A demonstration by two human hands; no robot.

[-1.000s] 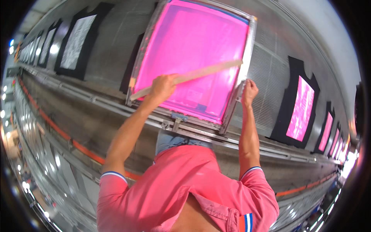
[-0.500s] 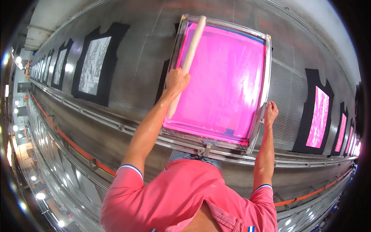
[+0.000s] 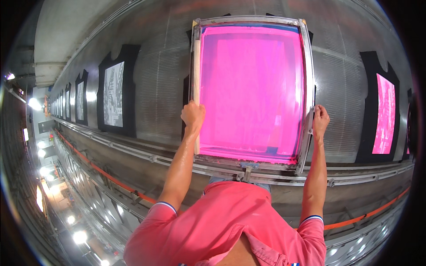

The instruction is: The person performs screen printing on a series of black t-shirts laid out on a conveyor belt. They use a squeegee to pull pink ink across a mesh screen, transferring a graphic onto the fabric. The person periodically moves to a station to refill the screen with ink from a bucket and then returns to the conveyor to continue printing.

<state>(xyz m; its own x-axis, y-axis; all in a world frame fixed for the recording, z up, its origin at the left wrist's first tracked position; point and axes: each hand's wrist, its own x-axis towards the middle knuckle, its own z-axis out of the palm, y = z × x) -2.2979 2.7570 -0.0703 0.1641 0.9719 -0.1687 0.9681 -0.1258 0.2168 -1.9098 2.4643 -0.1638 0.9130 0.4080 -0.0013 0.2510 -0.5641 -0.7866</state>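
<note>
A screen printing frame (image 3: 309, 84) with metal edges lies in front of me, its mesh covered in bright pink ink (image 3: 250, 93). Along the frame's left side stands a long wooden-handled squeegee (image 3: 197, 73). My left hand (image 3: 193, 116) is wrapped round its lower half; the blade is hidden from this angle. My right hand (image 3: 321, 120) is closed at the frame's right edge, its fingertips pinching the small metal strip (image 3: 311, 119) there. Dark cloth peeks out at both sides of the frame.
To the left, black shirts (image 3: 130, 84) with white-grey prints lie in a row on the long grey table (image 3: 159, 80). A black shirt with a pink print (image 3: 385, 115) lies to the right. A metal rail (image 3: 133, 146) runs along the near edge, with an orange strip (image 3: 102, 170) below it.
The squeegee has shifted left on the frame and turned from slanted to nearly parallel with its left edge, my left hand still round it. My right hand stays at the right edge.
</note>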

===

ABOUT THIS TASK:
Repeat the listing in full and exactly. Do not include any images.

OUTPUT:
A demonstration by two human hands; no robot.

[-1.000s] 
[-0.500s] 
[+0.000s] 

The instruction is: The person performs screen printing on a series of black t-shirts laid out on a conveyor belt. They use a squeegee to pull pink ink across a mesh screen, transferring a graphic onto the fabric. The person periodically moves to a station to refill the screen with ink from a bucket and then returns to the conveyor to continue printing.

<state>(xyz m; its own x-axis, y-axis; all in a world frame fixed for the recording, z up, its origin at the left wrist's first tracked position; point and axes: each hand's wrist, its own x-axis towards the middle knuckle, its own z-axis out of the palm, y = z × x) -2.2979 2.7570 -0.0703 0.1641 0.9719 -0.1687 0.9681 -0.1258 0.2168 -1.9098 2.4643 -0.1638 0.9130 0.4080 -0.0013 0.2510 -0.5641 -0.7866</state>
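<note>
A screen printing frame (image 3: 309, 84) with metal edges lies in front of me, its mesh covered in bright pink ink (image 3: 250, 93). Along the frame's left side stands a long wooden-handled squeegee (image 3: 197, 73). My left hand (image 3: 193, 116) is wrapped round its lower half; the blade is hidden from this angle. My right hand (image 3: 321, 120) is closed at the frame's right edge, its fingertips pinching the small metal strip (image 3: 311, 119) there. Dark cloth peeks out at both sides of the frame.
To the left, black shirts (image 3: 130, 84) with white-grey prints lie in a row on the long grey table (image 3: 159, 80). A black shirt with a pink print (image 3: 385, 115) lies to the right. A metal rail (image 3: 133, 146) runs along the near edge, with an orange strip (image 3: 102, 170) below it.
The squeegee has shifted left on the frame and turned from slanted to nearly parallel with its left edge, my left hand still round it. My right hand stays at the right edge.
</note>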

The answer was given in full.